# Hiding sensitive pictures?



## turnstyle (Jan 26, 2011)

Hi all, a very small percent of my photos are not appropriate for all viewers. Is there a simple way to hide individual pictures, while still leaving them in place?

Ideally I'd like to generally run Lightroom only showing the 'appropriate' photos, but also have a simple way to alternatively display all of them if I'd like.

Thanks in advance...


----------



## b_gossweiler (Jan 26, 2011)

I think the only way of doing that is keeping the sensitive stuff in a separate catalog. All you can do within one catalog is restricted to organizing in collections and folders, and if that's not good enough, you'll have to resort to a second catalog.

Beat


----------



## DonRicklin (Jan 26, 2011)

There is currently no direct mechanism for this in LR.
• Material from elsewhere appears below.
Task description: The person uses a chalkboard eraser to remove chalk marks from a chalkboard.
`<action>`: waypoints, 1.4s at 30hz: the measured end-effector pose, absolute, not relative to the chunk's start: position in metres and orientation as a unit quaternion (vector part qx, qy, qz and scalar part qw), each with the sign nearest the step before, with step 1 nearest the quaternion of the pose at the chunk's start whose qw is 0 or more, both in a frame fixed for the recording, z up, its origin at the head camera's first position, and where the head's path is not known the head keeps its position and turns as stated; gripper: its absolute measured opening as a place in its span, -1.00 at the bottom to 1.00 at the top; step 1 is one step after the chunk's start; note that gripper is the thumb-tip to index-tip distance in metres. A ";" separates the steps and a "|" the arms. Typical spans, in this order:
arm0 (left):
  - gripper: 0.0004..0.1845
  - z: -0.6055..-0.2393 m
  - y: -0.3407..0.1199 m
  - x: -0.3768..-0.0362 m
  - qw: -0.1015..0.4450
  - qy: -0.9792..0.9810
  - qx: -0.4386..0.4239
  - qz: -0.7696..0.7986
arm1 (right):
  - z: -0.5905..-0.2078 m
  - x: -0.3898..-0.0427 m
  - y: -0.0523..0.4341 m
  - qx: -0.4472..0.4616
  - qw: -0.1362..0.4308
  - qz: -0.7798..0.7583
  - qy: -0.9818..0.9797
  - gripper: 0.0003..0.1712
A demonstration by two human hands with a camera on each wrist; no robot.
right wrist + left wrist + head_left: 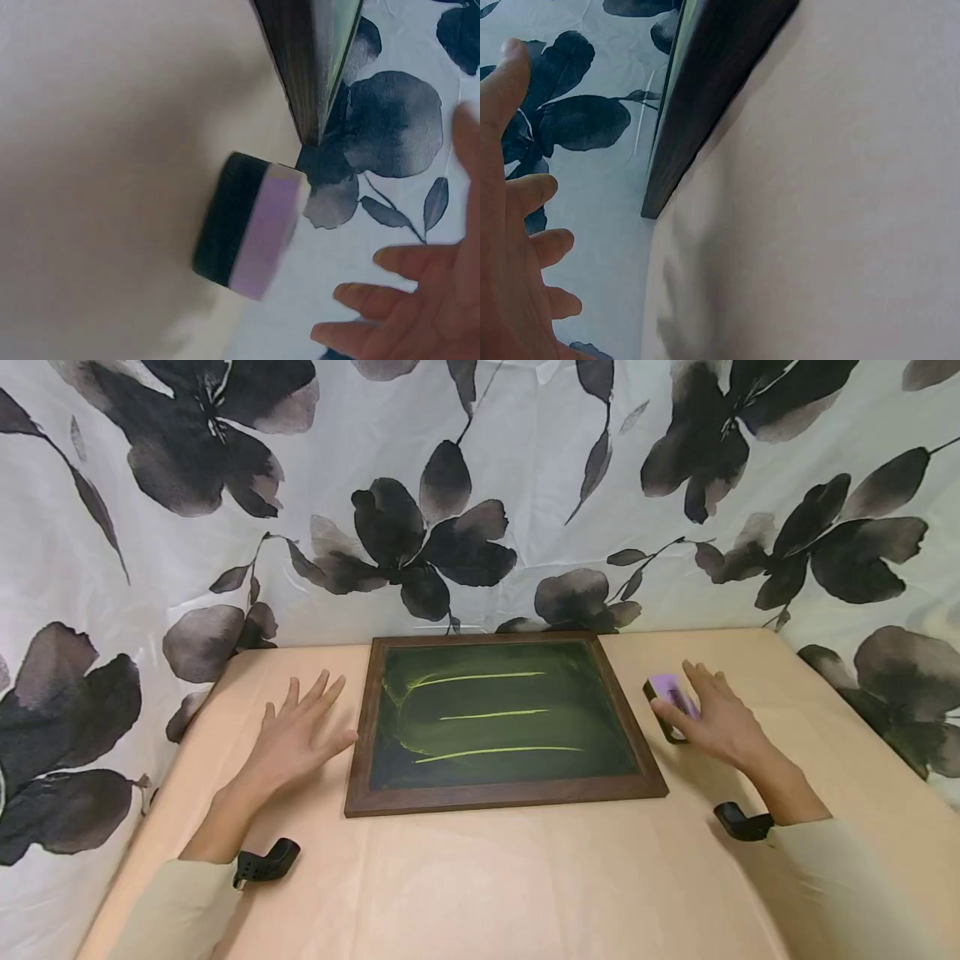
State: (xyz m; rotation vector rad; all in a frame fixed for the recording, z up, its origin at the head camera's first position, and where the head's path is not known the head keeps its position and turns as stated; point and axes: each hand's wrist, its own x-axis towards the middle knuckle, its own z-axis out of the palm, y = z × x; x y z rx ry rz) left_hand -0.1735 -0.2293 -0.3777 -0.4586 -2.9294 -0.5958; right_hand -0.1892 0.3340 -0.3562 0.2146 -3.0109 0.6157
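Observation:
A wood-framed chalkboard (502, 718) lies flat on the table, with three yellow-green chalk lines across its dark green face. My left hand (296, 739) is spread flat just left of the frame, fingers straight and holding nothing; in the left wrist view the left hand (510, 247) is apart from the frame edge (705, 97). A purple-and-black eraser (670, 697) sits right of the board. My right hand (712, 718) hovers over it with relaxed fingers. In the right wrist view its fingers (405, 315) are clear of the eraser (251, 225).
The table (525, 877) wears a peach cloth, with bare room in front of the board. A white curtain with dark flowers (480, 485) hangs close behind and at both sides. The table's edges fall away at left and right.

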 end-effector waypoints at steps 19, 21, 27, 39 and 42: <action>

However, putting them undercover of stacks or a stack with a benign top image (they need to be in the same physical folder/directory of your drive) might be one way to deal with this, meanwhile. The cover image could then be easly found by a filter or collection, by you.

Don


----------



## turnstyle (Jan 26, 2011)

Thanks, too bad.  :(

I don't really want to move them to another catalog because I like being able to see them within the larger chronological context, if I want to -- otherwise, I'd just like to hide them from regular view.

I've only had Lightroom a few weeks -- is this a "feature" that gets asked after with some regularity?


----------



## DonRicklin (Jan 26, 2011)

turnstyle said:


> Thanks, too bad.  :(
> 
> I don't really want to move them to another catalog because I like being able to see them within the larger chronological context, if I want to -- otherwise, I'd just like to hide them from regular view.
> 
> I've only had Lightroom a few weeks -- is this a "feature" that gets asked after with some regularity?
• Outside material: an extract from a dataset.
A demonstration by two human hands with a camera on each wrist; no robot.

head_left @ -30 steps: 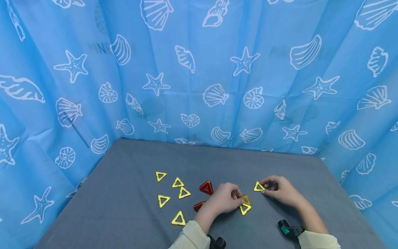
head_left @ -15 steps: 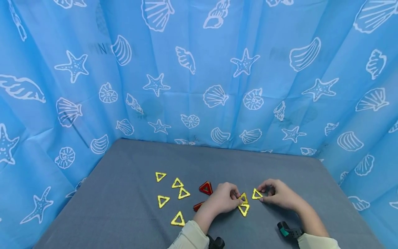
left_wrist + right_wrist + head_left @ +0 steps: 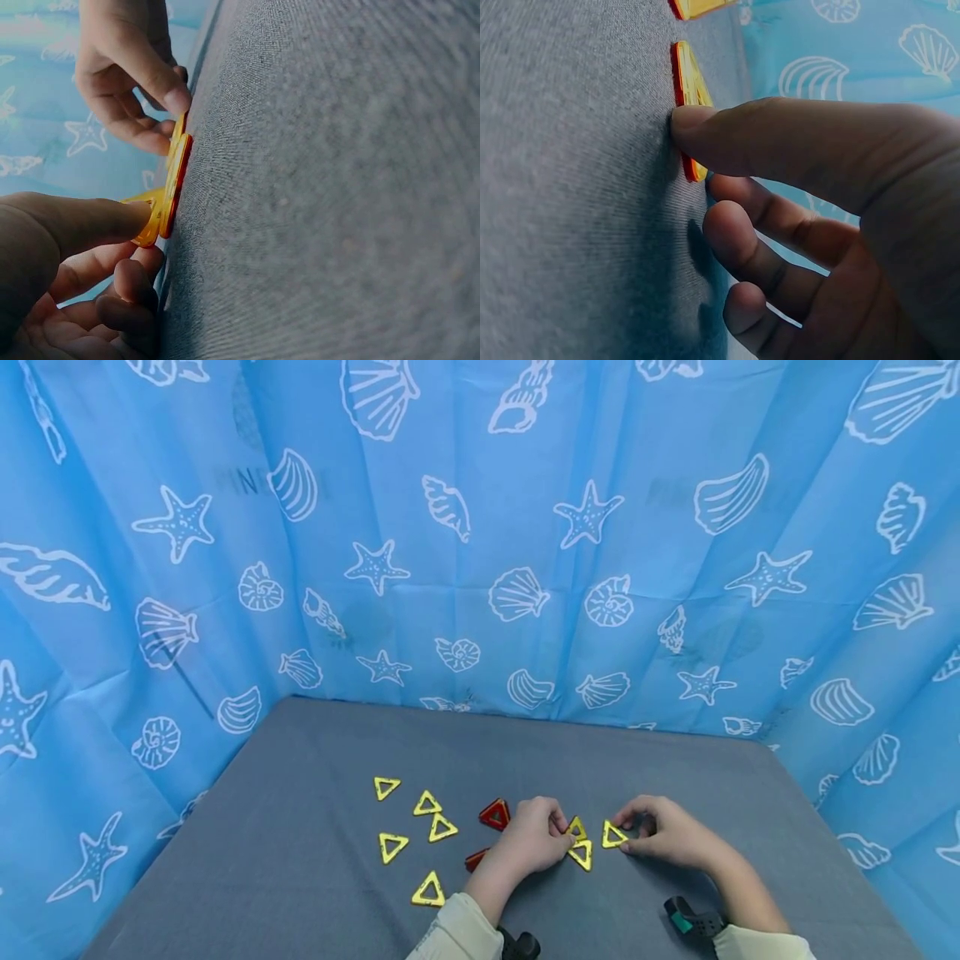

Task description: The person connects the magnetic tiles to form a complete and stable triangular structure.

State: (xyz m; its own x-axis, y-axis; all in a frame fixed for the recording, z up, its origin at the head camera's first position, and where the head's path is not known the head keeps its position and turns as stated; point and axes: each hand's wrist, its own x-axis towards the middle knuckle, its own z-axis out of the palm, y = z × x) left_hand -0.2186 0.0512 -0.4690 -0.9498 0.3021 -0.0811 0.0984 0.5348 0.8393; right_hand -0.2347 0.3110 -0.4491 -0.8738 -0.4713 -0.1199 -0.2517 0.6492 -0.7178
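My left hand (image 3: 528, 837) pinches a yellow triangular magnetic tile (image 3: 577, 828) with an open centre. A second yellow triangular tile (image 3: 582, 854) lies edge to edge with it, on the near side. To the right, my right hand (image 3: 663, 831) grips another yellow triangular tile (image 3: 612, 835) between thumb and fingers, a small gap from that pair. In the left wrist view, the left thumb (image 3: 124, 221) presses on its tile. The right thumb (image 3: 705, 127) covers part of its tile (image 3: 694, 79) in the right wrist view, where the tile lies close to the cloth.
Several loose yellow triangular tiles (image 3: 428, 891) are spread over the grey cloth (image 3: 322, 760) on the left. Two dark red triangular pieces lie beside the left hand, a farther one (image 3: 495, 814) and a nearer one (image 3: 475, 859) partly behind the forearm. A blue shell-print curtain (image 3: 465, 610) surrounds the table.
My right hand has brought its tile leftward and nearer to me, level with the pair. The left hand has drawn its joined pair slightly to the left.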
Yes this is regularly requested. Did you consider my suggestion?

Don


----------



## turnstyle (Jan 26, 2011)

DonRicklin said:


> Did you consider my suggestion?


 
Yes, thank you, though I'm afraid I'll lose track of which are the regular stacks, and which are obfuscational. Other suggestions I've heard are:

* Somehow use filters, but I don't quite see how that would work.
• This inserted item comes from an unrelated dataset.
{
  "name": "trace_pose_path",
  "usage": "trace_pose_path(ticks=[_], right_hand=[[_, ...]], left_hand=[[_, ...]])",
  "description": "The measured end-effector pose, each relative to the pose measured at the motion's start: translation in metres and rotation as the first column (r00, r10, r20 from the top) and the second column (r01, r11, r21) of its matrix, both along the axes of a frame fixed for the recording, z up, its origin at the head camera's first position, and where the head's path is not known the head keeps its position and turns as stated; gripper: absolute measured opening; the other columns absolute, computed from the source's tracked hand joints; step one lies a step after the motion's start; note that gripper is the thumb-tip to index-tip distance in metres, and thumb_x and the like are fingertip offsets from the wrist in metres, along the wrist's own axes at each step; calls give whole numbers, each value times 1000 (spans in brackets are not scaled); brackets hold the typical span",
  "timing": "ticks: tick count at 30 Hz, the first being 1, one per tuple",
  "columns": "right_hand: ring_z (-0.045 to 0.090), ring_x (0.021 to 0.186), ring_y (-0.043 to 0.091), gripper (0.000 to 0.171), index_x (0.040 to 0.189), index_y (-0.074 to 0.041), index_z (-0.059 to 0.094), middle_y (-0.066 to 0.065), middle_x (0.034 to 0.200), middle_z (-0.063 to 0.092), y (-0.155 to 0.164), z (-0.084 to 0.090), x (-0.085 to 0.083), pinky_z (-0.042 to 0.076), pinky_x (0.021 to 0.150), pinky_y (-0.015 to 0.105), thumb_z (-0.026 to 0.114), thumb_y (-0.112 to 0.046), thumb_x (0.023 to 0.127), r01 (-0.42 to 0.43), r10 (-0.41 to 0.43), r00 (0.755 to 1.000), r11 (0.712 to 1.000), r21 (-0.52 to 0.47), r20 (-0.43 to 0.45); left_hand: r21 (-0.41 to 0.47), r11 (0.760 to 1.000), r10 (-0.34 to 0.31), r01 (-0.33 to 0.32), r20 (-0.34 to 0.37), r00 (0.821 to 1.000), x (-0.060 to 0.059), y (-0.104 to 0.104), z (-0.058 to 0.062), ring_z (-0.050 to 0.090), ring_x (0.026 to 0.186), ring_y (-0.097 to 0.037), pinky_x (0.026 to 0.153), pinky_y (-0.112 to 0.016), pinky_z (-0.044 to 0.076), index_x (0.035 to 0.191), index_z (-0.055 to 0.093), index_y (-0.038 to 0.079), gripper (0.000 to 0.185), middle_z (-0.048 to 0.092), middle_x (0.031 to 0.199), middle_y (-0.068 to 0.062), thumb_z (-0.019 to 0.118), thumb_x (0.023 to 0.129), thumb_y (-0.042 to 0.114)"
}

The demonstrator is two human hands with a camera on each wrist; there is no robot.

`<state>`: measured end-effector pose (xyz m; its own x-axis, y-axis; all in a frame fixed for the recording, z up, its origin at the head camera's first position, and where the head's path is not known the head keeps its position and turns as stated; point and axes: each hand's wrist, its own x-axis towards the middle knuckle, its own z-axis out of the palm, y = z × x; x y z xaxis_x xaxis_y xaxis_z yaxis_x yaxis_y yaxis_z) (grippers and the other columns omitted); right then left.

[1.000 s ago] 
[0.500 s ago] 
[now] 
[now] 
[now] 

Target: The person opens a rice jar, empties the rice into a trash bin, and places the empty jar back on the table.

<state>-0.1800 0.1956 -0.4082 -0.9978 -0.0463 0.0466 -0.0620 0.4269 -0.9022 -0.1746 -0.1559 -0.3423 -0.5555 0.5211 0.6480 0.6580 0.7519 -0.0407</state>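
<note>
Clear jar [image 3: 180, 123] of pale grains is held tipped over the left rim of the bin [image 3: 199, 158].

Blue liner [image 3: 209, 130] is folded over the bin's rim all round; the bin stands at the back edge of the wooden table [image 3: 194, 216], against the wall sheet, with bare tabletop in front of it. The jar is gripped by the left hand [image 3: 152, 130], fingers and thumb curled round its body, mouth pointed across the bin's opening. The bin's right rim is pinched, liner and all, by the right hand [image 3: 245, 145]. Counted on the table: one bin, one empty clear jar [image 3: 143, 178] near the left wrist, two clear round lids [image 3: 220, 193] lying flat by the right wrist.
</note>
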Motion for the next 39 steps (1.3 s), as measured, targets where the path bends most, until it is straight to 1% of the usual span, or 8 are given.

* Yank down the exposure to make the image look black (and I can also keep a snapshot of the proper image)

* Submit a feature request (which I just did)

And I'd love to hear any other tricks/hacks people might use to address this issue...


----------



## johnbeardy (Jan 26, 2011)

I haven't heard of many ways other than having a separate catalogue, but building on your interesting idea, why not have a preset that disguises the file? For example, I don't use the tone curve very often, so it may be suitable (I would use exposure too often). Here you can see that I've set the curve so it produces a grey picture, and then saved it as a preset. I can then adjust my image, and as a last step apply the preset. Later, when I want to see it, it's just one History step to undo. I'd probably also add a keyword. 

Other ideas might be a grad filter with -100 Clarity. If you drag the grad completely outside the image area, then all of the image would be blurred. Add 2-3 more like it and you'll be safe (it's like my ultra clarity preset http://www.beardsworth.co.uk/punch-the-sky-updates/ but with clarity at -100)

John


----------



## turnstyle (Jan 26, 2011)

johnbeardy said:


> I haven't heard of many ways other than having a separate catalogue, but building on your interesting idea, why not have a preset that disguises the file? For example, I don't use the tone curve very often, so it may be suitable (I would use exposure too often). Here you can see that I've set the curve so it produces a grey picture, and then saved it as a preset. I can then adjust my image, and as a last step apply the preset. Later, when I want to see it, it's just one History step to undo. I'd probably also add a keyword.


 
Yep, the flat Tone Curve is a great variation. So, I could add a preset ('Blanked Out') that obfuscates the image. imho, it might be easier to use Snapshots rather than History to switch back and forth between the blanked out and regular versions of the image.

Q: will Lightroom ever present the unaltered image as the thumbnail, rather than the processed image?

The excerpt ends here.